He lowered his beetling brows, until Suvi could hardly see his eyes. "You ain't threatening old Max, are you?"
She spoke quickly. "Of course not. I just want you to understand how important this file could be. You might even get promoted if you turn it back in to the High Command."
Max sniffed noisily and spat in an oily puddle, making a swirling rainbow in the water. Suvi looked away in disgust. "I don't give a rette's ass about promotions. I got a good deal here, and something this big could screw it up, see?"
Suvi held out her hand. "As you wish. I can always sell it somewhere else."
"Fifteen cases of pukka and three parachutes," he offered, after a calculated pause. "That is all I can give you. Take it or leave it."
"I want the meat, six parachutes, two hundredweight sacks of flour, three tins of evaporated milk and a flask of poteen," she said firmly. "And
may take it or leave it."
Max gave her a grudging smile, exposing stained teeth and a generous plug of tabac. "You sure drive a hard bargain for such a pretty little thing. Any chance you and me could..."
Suvi quickly shook her head. This too was an old game. "I don't think so, Max."
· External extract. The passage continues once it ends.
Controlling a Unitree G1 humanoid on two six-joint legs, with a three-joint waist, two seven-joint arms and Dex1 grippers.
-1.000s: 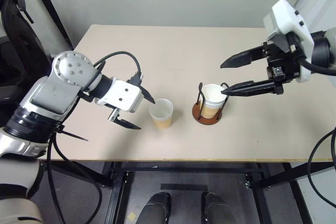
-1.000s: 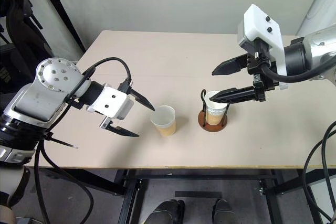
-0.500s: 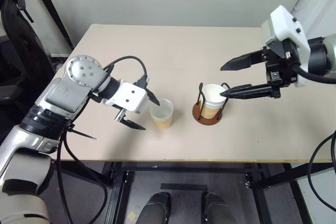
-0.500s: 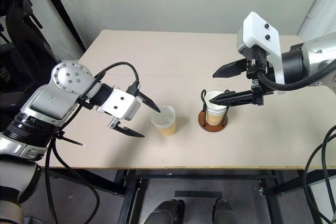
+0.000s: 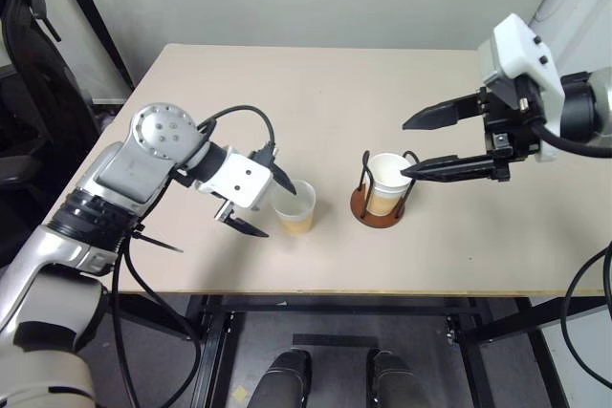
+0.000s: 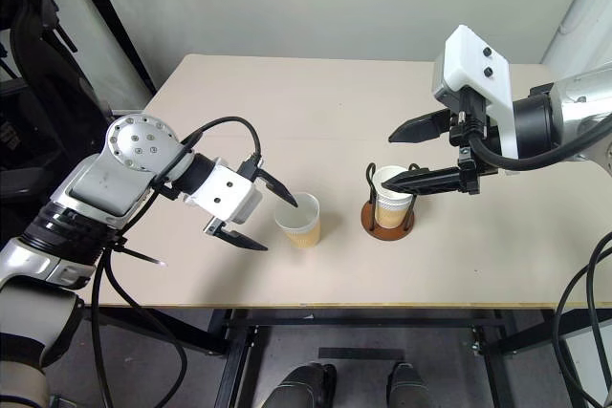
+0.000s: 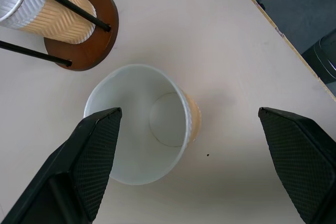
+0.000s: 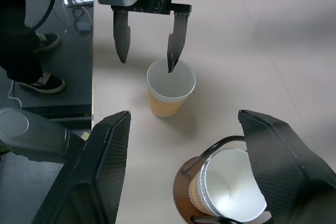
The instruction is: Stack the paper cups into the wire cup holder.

He spat again, closer to her feet. "Suit yourself. All right, you got yourself a deal. I'll load the stuff in one of those big crates you like so much. One of my boys will deliver it." He held out his hand and wiggled his fingers suggestively. "I'll take the rest of that file, Sweetie."
"I will give you half now and the balance when the cargo is delivered. Please don't be offended. In this business it doesn't pay to trust people."
Max gave her a knowing wink. "Too right, little lady." He tucked the sheaf of papers into the back of his pants and covered it with his uniform shirt. "You want to take the milk with you?"
"Yes, please. But just one tin, Chelah can wait for the rest." She stood by while he dug through a teetering stack of cases close to his desk. Max handed over the milk with a frown.
"Why are you doing this?"
She pretended to be baffled. "Doing what? Getting milk for my degum?"
"Dealing in military secrets." Max stared at her pensively and his eyes looked almost kind. "You are a nice girl, I can tell. Treason isn't your style. Are you sure you want to..."
Suvi cut him off. "You can't wriggle out of our deal now, Max Jalo." She turned her back on him, but called over her shoulder, "When should I expect the delivery?"
"Tomorrow night, after curfew. Give the rest of the file to Jaegr. He won't ask no questions."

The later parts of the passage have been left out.